Assuming a 7gal boil and 5.5gal into the fermenter, you're looking at 1.106 (give or take, depending on the calculator). Using a
yeast pitch rate calculator, you would need 6 liquid packs to have enough yeast for this OG (522 billion cells target). Obviously a starter (likely a multi-step one) is more prudent. Personally, if a calculator tells me I need, say, 6 packs, i'm content with the equivalent of 4, as I've never had issues with slight underpitching. Like matt stated above, beer is pretty forgiving.
HOWEVER, at an OG of ~1.106 you are setting yourself up for bad things if you don't pitch
close to enough yeast. I'm talking bad off flavors and more likely a stalled fermentation. I would pitch no less than 3 packs, or do a multi-step or huge starter, and pitch it into your batch during very active fermentation.
Hops - you don't give a schedule, so i'm assuming those are all 60 min bittering additions. If so, you're looking at 85 IBU. Reasonable for this OG.

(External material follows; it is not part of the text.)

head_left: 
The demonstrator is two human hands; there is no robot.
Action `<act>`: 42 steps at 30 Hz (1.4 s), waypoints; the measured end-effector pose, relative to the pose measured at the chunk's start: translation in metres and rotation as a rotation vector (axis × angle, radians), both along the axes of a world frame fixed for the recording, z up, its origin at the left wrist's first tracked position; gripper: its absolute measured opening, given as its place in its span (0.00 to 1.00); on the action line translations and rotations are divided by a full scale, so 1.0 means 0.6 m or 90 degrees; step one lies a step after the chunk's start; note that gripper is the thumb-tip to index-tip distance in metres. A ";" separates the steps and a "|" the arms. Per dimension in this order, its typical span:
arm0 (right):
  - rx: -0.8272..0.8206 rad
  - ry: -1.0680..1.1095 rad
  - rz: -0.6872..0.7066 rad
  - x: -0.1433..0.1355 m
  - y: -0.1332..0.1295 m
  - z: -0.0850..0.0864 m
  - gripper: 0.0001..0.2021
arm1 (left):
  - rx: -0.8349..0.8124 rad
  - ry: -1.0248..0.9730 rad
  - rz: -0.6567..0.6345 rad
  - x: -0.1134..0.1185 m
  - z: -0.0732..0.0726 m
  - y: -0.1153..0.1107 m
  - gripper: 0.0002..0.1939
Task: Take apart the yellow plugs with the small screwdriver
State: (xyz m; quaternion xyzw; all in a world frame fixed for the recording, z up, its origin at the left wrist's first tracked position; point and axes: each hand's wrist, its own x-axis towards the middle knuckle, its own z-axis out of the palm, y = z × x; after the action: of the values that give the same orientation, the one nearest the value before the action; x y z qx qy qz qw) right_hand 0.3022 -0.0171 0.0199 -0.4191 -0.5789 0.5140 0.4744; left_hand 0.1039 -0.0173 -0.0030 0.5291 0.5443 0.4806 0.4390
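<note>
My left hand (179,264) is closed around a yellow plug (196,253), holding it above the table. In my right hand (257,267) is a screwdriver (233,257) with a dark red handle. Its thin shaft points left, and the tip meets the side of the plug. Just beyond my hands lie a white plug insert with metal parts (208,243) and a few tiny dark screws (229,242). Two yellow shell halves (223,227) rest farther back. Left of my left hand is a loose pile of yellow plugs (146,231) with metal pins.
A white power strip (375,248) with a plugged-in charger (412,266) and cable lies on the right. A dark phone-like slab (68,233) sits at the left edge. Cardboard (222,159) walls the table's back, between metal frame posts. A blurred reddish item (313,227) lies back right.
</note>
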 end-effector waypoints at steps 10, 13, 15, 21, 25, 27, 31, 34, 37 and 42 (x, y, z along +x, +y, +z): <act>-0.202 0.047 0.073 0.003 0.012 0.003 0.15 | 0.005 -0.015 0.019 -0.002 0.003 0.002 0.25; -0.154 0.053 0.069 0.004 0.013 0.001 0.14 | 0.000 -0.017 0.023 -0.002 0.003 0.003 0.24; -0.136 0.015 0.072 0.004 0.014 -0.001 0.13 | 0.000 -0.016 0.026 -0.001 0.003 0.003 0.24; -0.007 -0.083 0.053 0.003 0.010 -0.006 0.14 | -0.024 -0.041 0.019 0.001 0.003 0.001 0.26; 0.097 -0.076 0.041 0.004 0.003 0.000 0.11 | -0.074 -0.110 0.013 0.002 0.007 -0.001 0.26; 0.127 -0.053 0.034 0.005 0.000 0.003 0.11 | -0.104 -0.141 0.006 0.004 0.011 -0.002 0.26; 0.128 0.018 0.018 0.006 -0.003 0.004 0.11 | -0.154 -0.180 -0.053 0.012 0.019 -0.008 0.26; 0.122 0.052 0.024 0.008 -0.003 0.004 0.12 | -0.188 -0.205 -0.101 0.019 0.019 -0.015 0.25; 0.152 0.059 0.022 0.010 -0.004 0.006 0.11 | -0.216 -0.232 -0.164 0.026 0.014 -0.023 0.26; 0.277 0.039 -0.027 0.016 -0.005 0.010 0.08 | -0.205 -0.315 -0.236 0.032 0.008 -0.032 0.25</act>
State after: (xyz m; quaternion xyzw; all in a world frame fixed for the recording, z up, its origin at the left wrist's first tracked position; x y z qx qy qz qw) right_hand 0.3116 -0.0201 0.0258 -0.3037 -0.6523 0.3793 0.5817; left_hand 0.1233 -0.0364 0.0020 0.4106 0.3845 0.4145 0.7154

Fermentation - this could take a while due to the OG. I would give it no less than 3 weeks, even if you hit your target FG somewhat quickly. After that, it would likely need 6 months to age and come into it's own after flavors mellow and meld together. Some would argue that leaving it on the yeast cake for that long is okay. I don't think I'd personally go beyond 6 months without transferring it to a secondary for aging, but that's more a function of me needing to free up my primary fermenter. Room temp or below is good for long-term aging. Conversely, taking it off the cake to bottle and age
that way in 2-3 weeks would be doing the beer a disservice, as I believe great benefits are had by allowing the yeast to clean up after itself for a long while after primary fermentation is done.